[[ Working data open ]]

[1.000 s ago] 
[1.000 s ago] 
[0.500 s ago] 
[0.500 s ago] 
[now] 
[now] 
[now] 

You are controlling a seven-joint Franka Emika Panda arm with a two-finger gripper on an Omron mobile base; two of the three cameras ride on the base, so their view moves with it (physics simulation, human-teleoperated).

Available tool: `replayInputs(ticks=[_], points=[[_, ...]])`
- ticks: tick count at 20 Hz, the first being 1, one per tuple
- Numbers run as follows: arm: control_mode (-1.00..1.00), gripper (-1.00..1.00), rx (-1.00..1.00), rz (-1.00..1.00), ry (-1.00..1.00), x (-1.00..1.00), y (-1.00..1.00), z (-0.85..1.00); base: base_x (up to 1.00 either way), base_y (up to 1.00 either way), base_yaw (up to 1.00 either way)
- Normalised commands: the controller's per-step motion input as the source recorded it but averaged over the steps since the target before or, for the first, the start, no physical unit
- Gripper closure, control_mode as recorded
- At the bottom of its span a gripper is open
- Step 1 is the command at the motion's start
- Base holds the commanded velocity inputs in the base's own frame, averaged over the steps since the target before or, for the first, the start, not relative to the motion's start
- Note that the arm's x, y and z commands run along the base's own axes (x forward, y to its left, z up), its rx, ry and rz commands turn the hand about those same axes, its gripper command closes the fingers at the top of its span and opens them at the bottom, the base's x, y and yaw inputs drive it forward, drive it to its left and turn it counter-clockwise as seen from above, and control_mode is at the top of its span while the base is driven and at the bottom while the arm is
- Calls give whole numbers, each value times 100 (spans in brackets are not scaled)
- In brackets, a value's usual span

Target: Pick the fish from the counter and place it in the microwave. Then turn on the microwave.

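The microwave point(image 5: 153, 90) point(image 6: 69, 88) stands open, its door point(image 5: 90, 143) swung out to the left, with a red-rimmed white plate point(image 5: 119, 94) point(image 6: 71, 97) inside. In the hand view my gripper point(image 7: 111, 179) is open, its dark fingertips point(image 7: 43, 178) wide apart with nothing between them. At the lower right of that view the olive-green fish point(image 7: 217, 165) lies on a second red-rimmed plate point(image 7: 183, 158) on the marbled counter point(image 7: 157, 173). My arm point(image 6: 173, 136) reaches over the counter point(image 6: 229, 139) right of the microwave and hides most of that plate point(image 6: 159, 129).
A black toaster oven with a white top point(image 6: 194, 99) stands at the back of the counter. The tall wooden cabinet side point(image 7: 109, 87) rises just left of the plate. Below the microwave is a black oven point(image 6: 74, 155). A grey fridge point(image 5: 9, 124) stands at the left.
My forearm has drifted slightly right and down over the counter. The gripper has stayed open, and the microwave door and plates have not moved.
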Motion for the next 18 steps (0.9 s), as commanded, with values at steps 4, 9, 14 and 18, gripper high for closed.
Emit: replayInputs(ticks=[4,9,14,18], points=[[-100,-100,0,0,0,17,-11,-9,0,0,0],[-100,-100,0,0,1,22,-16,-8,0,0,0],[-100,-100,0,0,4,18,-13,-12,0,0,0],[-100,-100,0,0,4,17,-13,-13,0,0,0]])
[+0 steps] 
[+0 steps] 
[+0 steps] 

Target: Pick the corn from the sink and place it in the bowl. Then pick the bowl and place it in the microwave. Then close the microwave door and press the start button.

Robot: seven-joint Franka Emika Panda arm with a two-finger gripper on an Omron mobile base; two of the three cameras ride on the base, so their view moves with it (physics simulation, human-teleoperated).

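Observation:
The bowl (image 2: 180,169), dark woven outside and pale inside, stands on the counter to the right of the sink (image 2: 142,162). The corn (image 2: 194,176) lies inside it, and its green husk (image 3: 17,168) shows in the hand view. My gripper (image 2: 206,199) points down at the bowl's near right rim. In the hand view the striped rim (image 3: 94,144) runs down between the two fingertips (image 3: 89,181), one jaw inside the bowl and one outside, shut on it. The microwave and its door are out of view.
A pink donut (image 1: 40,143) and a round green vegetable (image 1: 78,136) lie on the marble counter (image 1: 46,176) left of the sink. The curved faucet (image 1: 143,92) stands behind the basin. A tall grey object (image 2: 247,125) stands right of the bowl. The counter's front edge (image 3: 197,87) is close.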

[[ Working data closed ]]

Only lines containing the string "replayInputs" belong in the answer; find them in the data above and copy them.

Available tool: `replayInputs(ticks=[_], points=[[_, ...]])`
Emit: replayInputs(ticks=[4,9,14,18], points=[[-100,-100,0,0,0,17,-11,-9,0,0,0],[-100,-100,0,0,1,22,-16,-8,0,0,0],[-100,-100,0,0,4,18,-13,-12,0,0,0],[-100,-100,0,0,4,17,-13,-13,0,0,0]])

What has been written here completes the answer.